Albert Uster Imports - 1.800.231.8154

they have lots of info.

and if you call their 800 they may be able to answer your questions too.


----------



## cakerookie (Sep 10, 2005)

Silpats work good. But make sure you get the largest one you can. If not the sugar will run off the edge. What are you using to make the templates? What are you trying to make? A little more detail may help us help you.

Regards Rook


----------



## munchers (Apr 4, 2007)

thanks all for the interest, 
Im going to use isomalt, never used it befor but im a quick learner .I have to make a sugar centerpiece for a sugar exam in college and i really want to push myself.I was going to try and make a blown bird, but the time limit is quite short and thats why i thought that if i could buy a template to pour my coloured piece , that would give me more time to pull something. I have to show flair and innovation with lots of colour added. 
Im getting another teacher friend to help me pull pieces but she( who does and judges,) dose not have or know where to get such a template.
Theres such new equiptment out there that i never knew about, like sugar gloves( how cool) and these rubber sticks ect....
Please help.:bounce:


----------



## cakerookie (Sep 10, 2005)

I believe you would have better results chef if you pulled the wings for your bird. To be honest its going to be hard to get a template that thin. You can however use playdough or plasticine to make a mold for the wings but your going to have to get it thin in order to have a realistic wing. Just roll out your playdough or plasticine lay your template over it and use a hobby knife to trace it out. Drag the knife through in smooth strokes do not use a sawing motion as it will make the edges of your clay ragged. Isomalt is a good choice. Going to be hotter and not as easy to pull but you should do well with it.


----------



## munchers (Apr 4, 2007)

We had the worst day in college today, we where trying to blow the sugar and it wouldnt work. What we where trying to blow was fruit, in the end the teacher just moulded the warm sugar up into the desired shape needed. NOT GOOD!!!
So thats my Blowen piece out of the question, if im not shown how to do it im going to be in trouble for the exam. 
I have to produce 3 different methods of using sugar in a centerpiece,Anyone got any ideas for me, now.


----------



## munchers (Apr 4, 2007)

Hi all
the more i think about this sugar class, the more frustated i get. Im not learning anything from the teacher and i have the interest and will in me to really do well here. Iv been looking up the previous trends on all sugar subjects for some added info and tips.Im thinking of just making my own template( out of a rubber car mat) and hoping for the rest. 
whats a student to do???????????????????


----------



## cakerookie (Sep 10, 2005)

Imagination has no bounds. Just make sure you grease the edges with vegetable oil so it will come clean from the mat. Good Luck Chef.


----------



## foodpump (Oct 10, 2005)

Rubber car mats will work, but there will be a lot of work cutting out the shapes. The easier way for poured/cast sugar is with plasticene. Not the cheap kiddies stuff, it will melt under the high heat of sugar, but artist's plasticene, found in art stores. You can mold the stuff around an object, remove the object, and pour sugar in the cavity. You can combine the plasticene with tin cans (inside and outside curves) with metal bars or any other objects that can handdle heat and are lightly oiled with veg. oil


----------



## sharon1 (Aug 26, 2014)

another is Amazon.com


----------



## chefboyog (Oct 23, 2013)

Munchers,

Don't give up. Practice three techniques like they ask.

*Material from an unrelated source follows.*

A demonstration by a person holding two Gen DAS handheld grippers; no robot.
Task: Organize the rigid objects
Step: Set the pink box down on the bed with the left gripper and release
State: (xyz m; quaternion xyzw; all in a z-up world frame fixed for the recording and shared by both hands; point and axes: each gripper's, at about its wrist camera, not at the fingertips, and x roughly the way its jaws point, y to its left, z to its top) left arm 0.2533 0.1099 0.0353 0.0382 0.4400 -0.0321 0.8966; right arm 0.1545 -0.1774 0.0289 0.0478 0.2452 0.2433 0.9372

I am sorry your class isn't giving you what you need. Sometime it is frustrating learning new things. This will be a lesson in Self schooling for you. 

What is the timeframe until your test? 

Write down a list of what you need to accomplish before the exam. I.e practice pulling, pouring and colouring and any other technique you need.

Don't try new things in the exam practice first!

I have the same goal as you to learn to work with sugar over the next few months while I am on leave. I have no one to show me either none of the chefs I know have much experience this way.

I'll post anything I find if it is help full.
Good luck!


----------



## steelybob (Dec 4, 2009)

I work for Stephane Treand, he makes molds for The Chicago School of Mold-Making which sell them. Aside from the molds & noodles that are standard equipment for sugar pouring, he has a line of products called Showpeels which enable you to create very fine, filigree like designs by pouring sugar on them lightly.

I highly recommend trying to get hold of one or two for something like wings on a blown bird. You may find designs that will work instead of blown altogether...This is possibly the product you're looking for: http://store.chicagomoldschool.com/product_p/st005.htm

This is a quick demo of how it works...


----------



## steelybob (Dec 4, 2009)

This is a quick demo of how it works...


----------



## rorycalladine (Nov 19, 2014)

matfer baking mats are invaluable, wash well, keep well


----------